1. Различия в форматах и качестве источников.
2. Высокие требования к хранению и вычислительным ресурсам.
3. Риски нарушения конфиденциальности и ценовой дискриминации.
4. Сложность интеграции с действующими информационными системами.

1. Мониторинг цен в ритейле.
2. Корректировка тарифов в туризме и авиаперевозках.
3. Управление стоимостью поездок в транспортных сервисах.
4. Анализ подписок и активности пользователей цифровых сервисов.

Machine Learning

1. Регрессионная оценка зависимости спроса от цены.
2. Прогнозирование временных рядов.
3. Сегментация товаров и покупателей.
4. Поиск цены при заданных ограничениях.
5. Анализ сложных зависимостей с помощью нейронных сетей.

1. Потребность в достаточном объеме обучающих данных.
2. Риск переобучения и снижения качества на новых наблюдениях.
3. Ограниченная объяснимость отдельных моделей.
4. Устаревание модели при изменении спроса.
5. Зависимость результата от выбранных признаков.

1. Прогноз спроса и продаж.
2. Оценка ценовой эластичности.
3. Выбор размера скидки.
4. Поиск товаров с возможностью повышения цены.
5. Выявление аномалий в ценах и продажах.

 

Обсуждение результатов. Big Data повышает точность прогноза, ускоряет реакцию на изменения рынка и поддерживает персонализацию ценовых предложений. Эффект достигается при достаточном объеме наблюдений, стабильной загрузке данных и контроле качества. Ошибки в исходной информации, смещение выборки и устаревание модели приводят к неверным рекомендациям. Внедрение требует затрат на инфраструктуру, защиты персональных данных, проверки правомерности ценовой дифференциации и обучения сотрудников. Решения модели должны проходить регулярный контроль по показателям выручки, маржинальности, конверсии и реакции покупателей.

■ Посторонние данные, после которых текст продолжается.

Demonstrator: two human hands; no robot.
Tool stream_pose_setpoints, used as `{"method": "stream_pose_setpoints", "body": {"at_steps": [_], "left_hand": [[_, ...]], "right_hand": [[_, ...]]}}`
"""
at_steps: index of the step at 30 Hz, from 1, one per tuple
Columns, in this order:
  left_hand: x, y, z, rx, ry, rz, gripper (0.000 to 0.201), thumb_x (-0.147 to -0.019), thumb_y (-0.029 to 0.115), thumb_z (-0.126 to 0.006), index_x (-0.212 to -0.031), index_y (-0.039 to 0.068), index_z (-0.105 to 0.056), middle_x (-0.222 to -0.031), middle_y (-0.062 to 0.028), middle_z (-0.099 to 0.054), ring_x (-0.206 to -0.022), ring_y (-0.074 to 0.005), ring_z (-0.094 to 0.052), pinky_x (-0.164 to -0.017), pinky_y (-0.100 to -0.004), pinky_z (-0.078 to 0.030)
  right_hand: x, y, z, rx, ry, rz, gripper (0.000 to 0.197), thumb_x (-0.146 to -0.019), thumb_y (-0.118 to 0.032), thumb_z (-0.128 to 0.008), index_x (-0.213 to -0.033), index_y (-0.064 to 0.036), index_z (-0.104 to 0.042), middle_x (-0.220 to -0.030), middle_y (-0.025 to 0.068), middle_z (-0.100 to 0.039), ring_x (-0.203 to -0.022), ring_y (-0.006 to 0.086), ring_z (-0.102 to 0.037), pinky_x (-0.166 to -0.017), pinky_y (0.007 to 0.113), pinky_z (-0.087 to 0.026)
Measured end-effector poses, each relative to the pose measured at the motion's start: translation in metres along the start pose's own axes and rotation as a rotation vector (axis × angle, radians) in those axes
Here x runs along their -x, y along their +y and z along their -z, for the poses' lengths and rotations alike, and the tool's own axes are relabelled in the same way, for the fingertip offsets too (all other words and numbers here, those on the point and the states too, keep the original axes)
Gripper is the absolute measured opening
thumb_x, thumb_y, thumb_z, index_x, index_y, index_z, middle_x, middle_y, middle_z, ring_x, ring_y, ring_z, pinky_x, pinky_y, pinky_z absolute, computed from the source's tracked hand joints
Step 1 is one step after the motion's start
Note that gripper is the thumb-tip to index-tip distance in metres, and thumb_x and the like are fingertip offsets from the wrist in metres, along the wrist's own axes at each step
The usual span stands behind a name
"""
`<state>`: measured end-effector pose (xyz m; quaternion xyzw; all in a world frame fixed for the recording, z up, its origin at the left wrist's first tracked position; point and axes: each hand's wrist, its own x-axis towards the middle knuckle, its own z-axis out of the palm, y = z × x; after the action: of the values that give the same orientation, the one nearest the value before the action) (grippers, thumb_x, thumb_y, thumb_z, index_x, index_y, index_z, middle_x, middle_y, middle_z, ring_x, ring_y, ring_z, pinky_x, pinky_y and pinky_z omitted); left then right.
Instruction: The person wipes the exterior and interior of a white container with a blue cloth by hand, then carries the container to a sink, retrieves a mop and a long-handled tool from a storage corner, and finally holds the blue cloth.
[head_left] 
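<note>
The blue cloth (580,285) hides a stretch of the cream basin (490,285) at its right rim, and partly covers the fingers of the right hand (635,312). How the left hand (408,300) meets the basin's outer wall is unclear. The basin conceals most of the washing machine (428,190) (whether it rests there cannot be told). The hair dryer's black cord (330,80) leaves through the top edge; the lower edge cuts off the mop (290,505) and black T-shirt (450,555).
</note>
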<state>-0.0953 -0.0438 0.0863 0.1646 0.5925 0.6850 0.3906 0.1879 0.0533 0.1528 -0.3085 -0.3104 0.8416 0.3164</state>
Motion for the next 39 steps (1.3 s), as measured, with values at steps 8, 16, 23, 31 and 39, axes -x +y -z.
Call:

Заключение. Использование Big Data меняет управление ценами за счет перехода от эпизодического анализа к регулярному пересчету рекомендаций на основе фактических данных. Наибольшую ценность дает совместный учет истории продаж, поведения покупателей, цен конкурентов, сезонности и внешних экономических факторов. Динамическое ценообразование, прогнозирование спроса и персонализация применяются в ритейле, туризме, авиаперевозках и цифровых сервисах. Результат зависит от качества данных, архитектуры обработки, точности моделей и управленческого контроля. Развитие машинного обучения будет связано с более быстрым обновлением прогнозов, ростом объяснимости алгоритмов и точной оценкой последствий изменения цены.

 

Список литературы:
1. Кучкаров Т. С. О методах и инструментах анализа больших данных // Экономика и социум. 2023. № 12 (115)-2. С. 837–841.
2. Лев М. Ю., Болонин А. И., Туруев И. Б., Лещенко Ю. Г. Концепция искусственного интеллекта в деятельности центральных банков: институциональные возможности // Экономическая безопасность. 2024. № 4. С. 781–808.
3. Big Data = Большие данные: учебное пособие / И. Б. Тесленко [и др.]; Владим. гос. ун-т им. А. Г. и Н. Г. Столетовых. Владимир: Изд-во ВлГУ, 2021. 123 с.
4. Zhang C., Zhang H., Qiao J., Yuan D., Zhang M. Deep Transfer Learning for Intelligent Cellular Traffic Prediction Based on Cross-Domain Big Data // IEEE Journal on Selected Areas in Communications. 2019. Vol. 39, No. 6. P. 1389–1401.